How to define a new convolution layer?

We can use torch.nn.Conv2d to create an normal convolution layer, but how to create a convolution layer with a kernel of novel shape, such as ‘T’ shape(means with kernel weight of [w1 w2 w3; 0 w4 0; 0 w5 0] )?

One way to achieve this layer is using torch.nn.Conv2d to define a 3x3 normal convolution layer firstly (named NormalLayer), and then set the corresponding position as zero in NormalLayer.weight.data before every time I use NormalLayer. But the calculated amount will equal to 3x3 normal convolution (9 points) in this way, while the true calculated amount is 5 points (w1 to w5) in ‘T’ shape kernel. Apparently, this solution is not what I want.

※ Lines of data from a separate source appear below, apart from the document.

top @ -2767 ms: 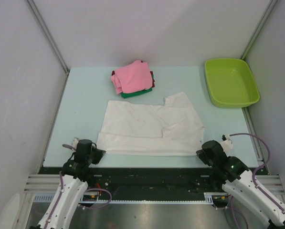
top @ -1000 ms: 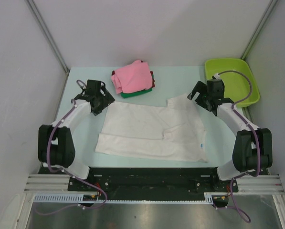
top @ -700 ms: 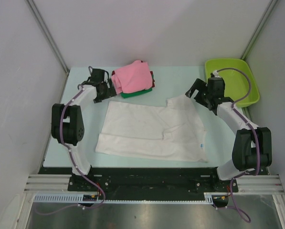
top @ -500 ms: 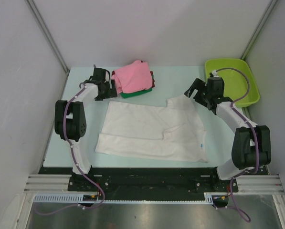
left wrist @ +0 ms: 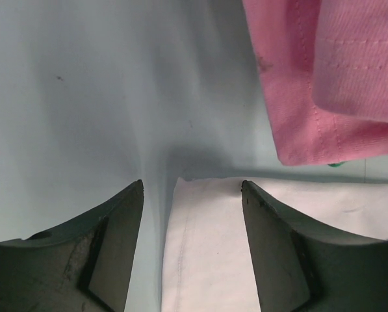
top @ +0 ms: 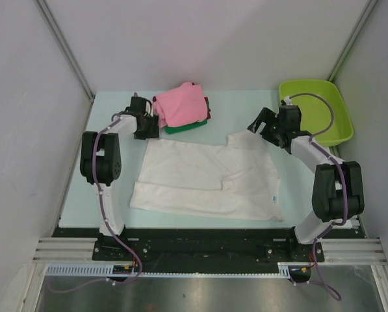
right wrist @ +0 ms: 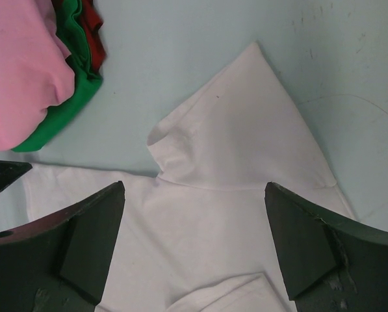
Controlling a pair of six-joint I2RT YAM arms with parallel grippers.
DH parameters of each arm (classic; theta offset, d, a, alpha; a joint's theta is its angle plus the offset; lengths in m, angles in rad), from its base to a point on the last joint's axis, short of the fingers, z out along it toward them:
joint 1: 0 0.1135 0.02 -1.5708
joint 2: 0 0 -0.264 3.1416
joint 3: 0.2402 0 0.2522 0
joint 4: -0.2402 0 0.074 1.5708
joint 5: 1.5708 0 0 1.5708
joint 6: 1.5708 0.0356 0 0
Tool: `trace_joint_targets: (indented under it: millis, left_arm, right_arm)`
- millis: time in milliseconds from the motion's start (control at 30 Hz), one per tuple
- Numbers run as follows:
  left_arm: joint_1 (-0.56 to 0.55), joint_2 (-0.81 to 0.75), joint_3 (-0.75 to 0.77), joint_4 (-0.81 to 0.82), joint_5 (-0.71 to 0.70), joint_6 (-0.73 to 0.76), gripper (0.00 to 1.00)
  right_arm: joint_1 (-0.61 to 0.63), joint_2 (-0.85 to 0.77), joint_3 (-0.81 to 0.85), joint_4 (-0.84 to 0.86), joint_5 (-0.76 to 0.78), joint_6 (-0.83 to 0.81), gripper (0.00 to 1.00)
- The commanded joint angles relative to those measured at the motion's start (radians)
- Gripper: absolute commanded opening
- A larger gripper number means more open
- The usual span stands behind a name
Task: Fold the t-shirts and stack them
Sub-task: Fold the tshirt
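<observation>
A white t-shirt (top: 206, 172) lies spread flat in the middle of the table. At the back sits a folded pile with a pink t-shirt (top: 181, 104) on top, and a dark red one (right wrist: 93, 32) and a green one (right wrist: 64, 110) under it. My left gripper (top: 149, 129) is at the white shirt's far left corner, open. In the left wrist view that corner (left wrist: 210, 247) lies between the two fingers (left wrist: 116, 247), which stand apart from it. My right gripper (top: 257, 123) hangs open over the far right sleeve (right wrist: 245, 143).
A lime-green plastic tub (top: 314, 110) stands at the back right, just beyond the right arm. The pink shirt's edge (left wrist: 323, 84) is close to the left gripper's right side. Grey walls close the pale table (top: 109, 169) in on both sides.
Both arms reached out from the near edge to the shirt's far corners. In the last second the left gripper slid right to the corner and its jaws narrowed. The right gripper edged left.
</observation>
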Motion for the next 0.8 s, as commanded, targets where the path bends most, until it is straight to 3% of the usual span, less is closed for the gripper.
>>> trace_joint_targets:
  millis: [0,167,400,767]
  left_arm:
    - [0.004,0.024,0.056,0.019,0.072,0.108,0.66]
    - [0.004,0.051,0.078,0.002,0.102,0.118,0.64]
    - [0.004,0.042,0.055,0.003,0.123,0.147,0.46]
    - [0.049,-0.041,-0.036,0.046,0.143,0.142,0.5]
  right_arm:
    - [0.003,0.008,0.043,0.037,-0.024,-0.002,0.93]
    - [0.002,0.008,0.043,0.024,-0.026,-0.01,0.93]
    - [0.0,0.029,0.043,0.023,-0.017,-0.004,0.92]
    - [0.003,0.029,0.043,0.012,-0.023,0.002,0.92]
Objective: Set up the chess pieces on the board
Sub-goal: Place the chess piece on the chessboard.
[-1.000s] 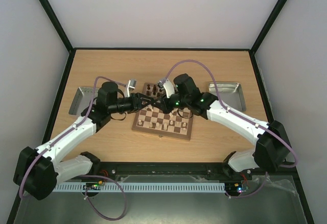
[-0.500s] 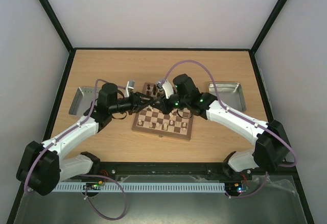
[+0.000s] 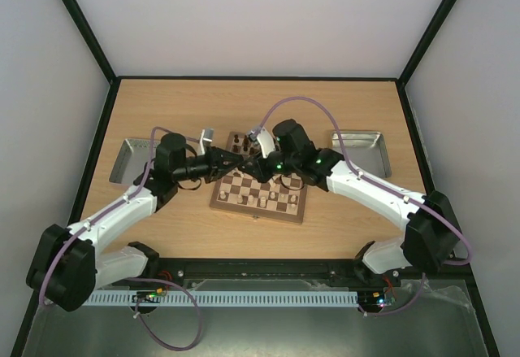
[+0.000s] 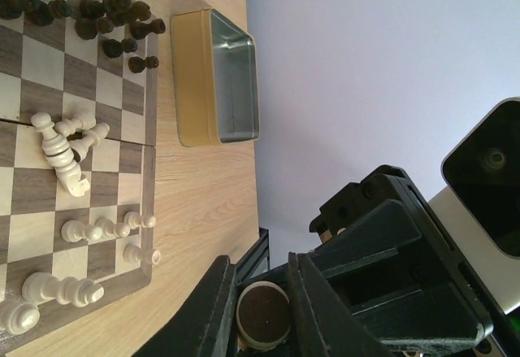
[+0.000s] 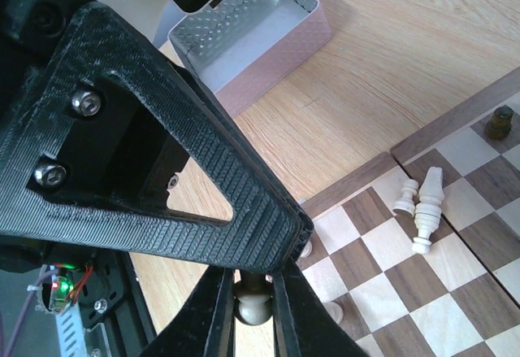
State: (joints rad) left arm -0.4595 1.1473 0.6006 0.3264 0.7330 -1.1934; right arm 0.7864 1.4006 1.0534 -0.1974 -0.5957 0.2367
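Note:
The board lies mid-table, also seen in the left wrist view and the right wrist view. Dark chess pieces cluster at one end. Pale ones lie toppled or stand along the border. My left gripper and right gripper meet tip to tip above the board's far-left part. The left gripper is shut on a pale piece whose round felt base faces the camera. The right gripper is shut on a small piece's round head, right under a left finger.
A grey metal tray sits left of the board and another sits right of it. One tray shows in each wrist view. Two toppled pale pieces and one dark piece lie beyond the right gripper.
The left gripper has moved right, toward the right gripper, and the right gripper has edged left. Their tips now meet over the board.

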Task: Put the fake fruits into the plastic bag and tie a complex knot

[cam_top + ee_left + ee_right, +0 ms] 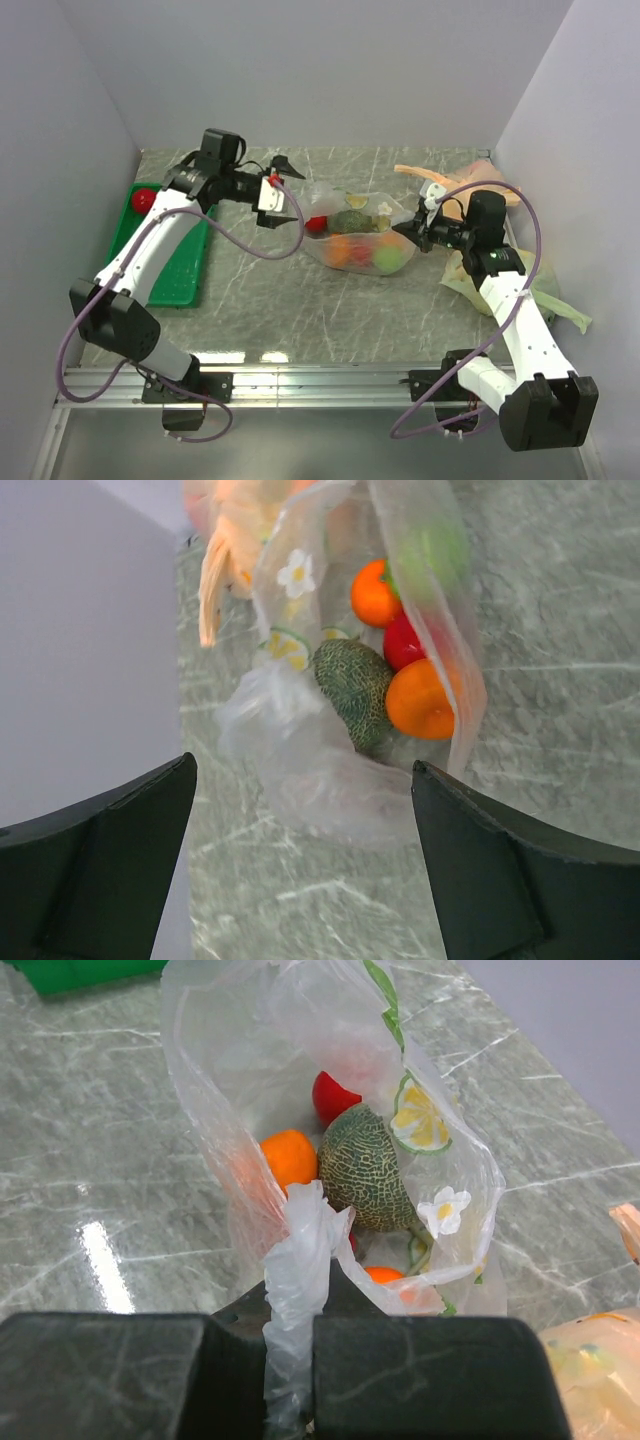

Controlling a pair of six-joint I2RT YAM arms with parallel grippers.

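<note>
Two arms work one clear bag (365, 238) lying on its side mid-worktop (300, 310), five fruits (350, 220) inside it: two orange balls (420, 700), one red ball (403, 640), one light green ball (390, 258) and one dull green netted melon (365, 1165). A sixth fruit, a second red ball (145, 198), sits well apart on the single green tray (170, 270) at far left. The left hand (283, 190) stands spread wide just left of the bag, its two fingers (110, 860) flanking the crumpled end without touching it. The right hand (295, 1360), pressed together, pinches a twisted strip of the bag at its right end. Two other bags lie at right: an orange-tinted bag (415, 172) behind that hand, a pale green bag (555, 305) beneath its arm
</note>
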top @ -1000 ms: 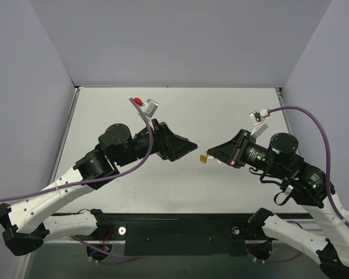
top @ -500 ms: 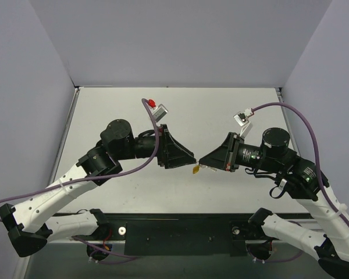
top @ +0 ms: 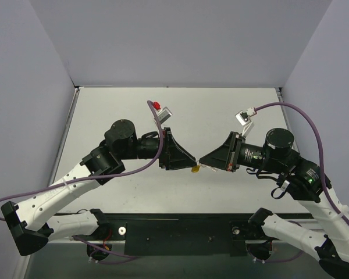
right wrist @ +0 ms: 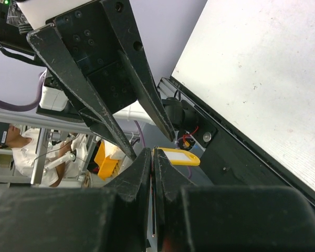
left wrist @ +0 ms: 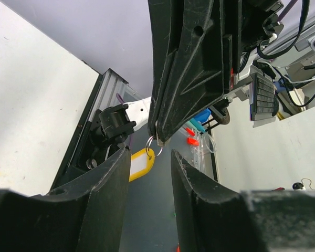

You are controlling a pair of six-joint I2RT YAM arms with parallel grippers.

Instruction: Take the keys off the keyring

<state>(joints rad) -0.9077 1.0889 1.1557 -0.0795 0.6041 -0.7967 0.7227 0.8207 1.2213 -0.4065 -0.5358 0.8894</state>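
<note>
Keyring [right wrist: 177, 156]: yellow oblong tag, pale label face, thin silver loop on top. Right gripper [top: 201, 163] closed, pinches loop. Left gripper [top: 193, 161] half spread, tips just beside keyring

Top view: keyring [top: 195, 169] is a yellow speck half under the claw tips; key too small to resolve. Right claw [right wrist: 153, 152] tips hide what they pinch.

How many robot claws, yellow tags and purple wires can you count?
Grippers: 2, the left gripper and the right gripper
Yellow keyring: 1
Purple cables: 2, the left cable and the right cable
Total: 5
</note>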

Other solution maybe defines a new convolution layer. Just as a 3x3 normal convolution with dilation of 2. Its kernel size is 5x5, but have calculated amount of 9 (3x3=9) points only rather than 25 (5x5=25). So, how to define a new convolution layer to define ‘T’ shape kernel with calculated amount of 5 points? Maybe use the Extending in PyTorch?

Could somebody help me? Thanks very much!

Why do you think the calculated result is of 3x3 normal convolution? Since you are setting non ‘T’ elements to 0, don’t you think the convolution only calculates 5 multiplications effectively ?

What I mention about is calculated amount. Since I using 3x3 normal convolution, the calculation amount of single kernel is 9 (3x3) absolutely, nothing but some values of the kernel are set as zero artificially.